Piensen en la expresión lúcida e irónica que se dibuja en el rostro de Margo Channing cuando Eve Harrington se prepara para recoger el premio Sarah Siddons en Eva al desnudo; el temor apocado en los ojos de patito feo de Charlotte Vale, en La extraña pasajera; la posición que adopta la mandíbula de Leslie Crosbie en La carta (The Letter). Davis inmóvil y silenciosa es tan conmovedora como Davis a pleno pulmón, en pleno movimiento. Es un tópico, pero este tópico es no sólo verdadero sino históricamente decisivo: ya no hacen estrellas de cine como Bette.

 Por eso es difícil calibrar la influencia que proyectó sobre posteriores generaciones de actores, aparte de enunciar lo evidente: sin Bette Davis no habría habido Meryl Streep, no habría habido Charles Busch. Son actores exuberantes que, como Davis, exigen ser reconocidos y aplaudidos como tal, que se enfundan personajes y los llevan como los mejores trajes de alta costura, sabiendo el público en todo momento que al final de la función, los vestidos caerán y volverán a sus perchas, mientras los actores se van a casa. El legado que Davis dejó a Streep y a Busch -y a Marlon Brando, si a eso vamos- es éste: no permitas que nadie olvide o niegue que eres tú, el ser humano expresivo del talento colosal, quien está creando ese arte. Que te vean actuar.

 Es un estilo exhibicionista que llevaba un colorario, en el caso de Davis en particular: si el papel requería que el espectador la odiara, ella hacía que la odiara.

 Muchos actores dicen que les gusta hacer de malo y de matón, de arpía y de furcia, pero pocos han igualado la capacidad de Davis para exponerse a convertirse en objeto del desprecio absoluto del espectador, o incluso para alentarlo abiertamente. Con todo su talento, uno tiene la impresión de que Meryl Streep, en el fondo, quiere que queramos un poquito a sus personajes, de que ella misma necesita el afecto de millones de desconocidos. A Bette Davis le importaba un comino. Ella nos desafía a detestarla, y muchas veces lo hacemos. Y por eso la queremos.

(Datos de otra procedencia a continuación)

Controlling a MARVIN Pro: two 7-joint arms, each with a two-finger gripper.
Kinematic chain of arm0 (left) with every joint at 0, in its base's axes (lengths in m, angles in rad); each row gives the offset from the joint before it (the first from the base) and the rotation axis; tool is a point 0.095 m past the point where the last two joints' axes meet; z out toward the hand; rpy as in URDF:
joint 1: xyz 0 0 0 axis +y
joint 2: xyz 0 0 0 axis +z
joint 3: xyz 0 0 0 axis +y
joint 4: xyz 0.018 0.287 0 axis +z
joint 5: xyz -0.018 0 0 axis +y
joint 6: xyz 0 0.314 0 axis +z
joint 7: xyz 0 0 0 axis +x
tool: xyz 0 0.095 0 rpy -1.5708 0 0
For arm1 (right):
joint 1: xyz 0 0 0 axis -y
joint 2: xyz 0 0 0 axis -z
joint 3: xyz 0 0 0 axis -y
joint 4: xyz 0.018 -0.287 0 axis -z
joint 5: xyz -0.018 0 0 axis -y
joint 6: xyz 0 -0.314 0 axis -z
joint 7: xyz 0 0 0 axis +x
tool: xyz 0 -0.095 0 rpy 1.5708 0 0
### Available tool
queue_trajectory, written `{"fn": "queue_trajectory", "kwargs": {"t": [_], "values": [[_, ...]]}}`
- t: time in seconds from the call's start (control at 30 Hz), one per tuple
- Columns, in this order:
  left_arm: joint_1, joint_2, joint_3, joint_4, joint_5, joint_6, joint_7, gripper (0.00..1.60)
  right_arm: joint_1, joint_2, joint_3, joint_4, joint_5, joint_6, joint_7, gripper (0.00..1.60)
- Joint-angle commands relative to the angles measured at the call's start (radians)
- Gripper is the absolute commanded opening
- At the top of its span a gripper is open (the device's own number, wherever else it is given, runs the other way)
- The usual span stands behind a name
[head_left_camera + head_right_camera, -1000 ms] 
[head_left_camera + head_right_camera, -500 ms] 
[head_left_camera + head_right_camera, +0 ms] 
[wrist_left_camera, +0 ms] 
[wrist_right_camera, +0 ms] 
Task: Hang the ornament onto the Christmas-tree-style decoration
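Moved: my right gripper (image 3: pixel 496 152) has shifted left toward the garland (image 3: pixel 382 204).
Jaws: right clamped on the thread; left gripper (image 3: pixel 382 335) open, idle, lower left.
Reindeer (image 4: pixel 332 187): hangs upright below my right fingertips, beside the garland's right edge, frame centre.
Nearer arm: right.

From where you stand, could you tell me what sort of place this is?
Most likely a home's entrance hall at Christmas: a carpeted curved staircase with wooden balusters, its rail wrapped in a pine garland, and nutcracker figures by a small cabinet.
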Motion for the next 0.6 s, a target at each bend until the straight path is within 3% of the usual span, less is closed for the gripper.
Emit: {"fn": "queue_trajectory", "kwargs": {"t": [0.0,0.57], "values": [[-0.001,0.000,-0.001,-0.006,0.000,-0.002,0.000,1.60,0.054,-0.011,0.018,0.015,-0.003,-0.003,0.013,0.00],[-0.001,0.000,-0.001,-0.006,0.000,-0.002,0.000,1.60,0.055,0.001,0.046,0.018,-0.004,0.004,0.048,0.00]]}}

 Una palabra de desafiante advertencia a aquéllos que esperan encariñarse con las personas cuyas biografías leen, tan jovialmente como se encariñan de sus amigos: al final de este libro es posible que se sientan decepcionados con Bette Davis y enfadados conmigo. Pero la señorita Davis me enseñó una cosa. Después de tanto alcohol y tanta crispación, de tanta lucha por coronar mi obra, tengo que reconocerlo: a mí también me importa un comino.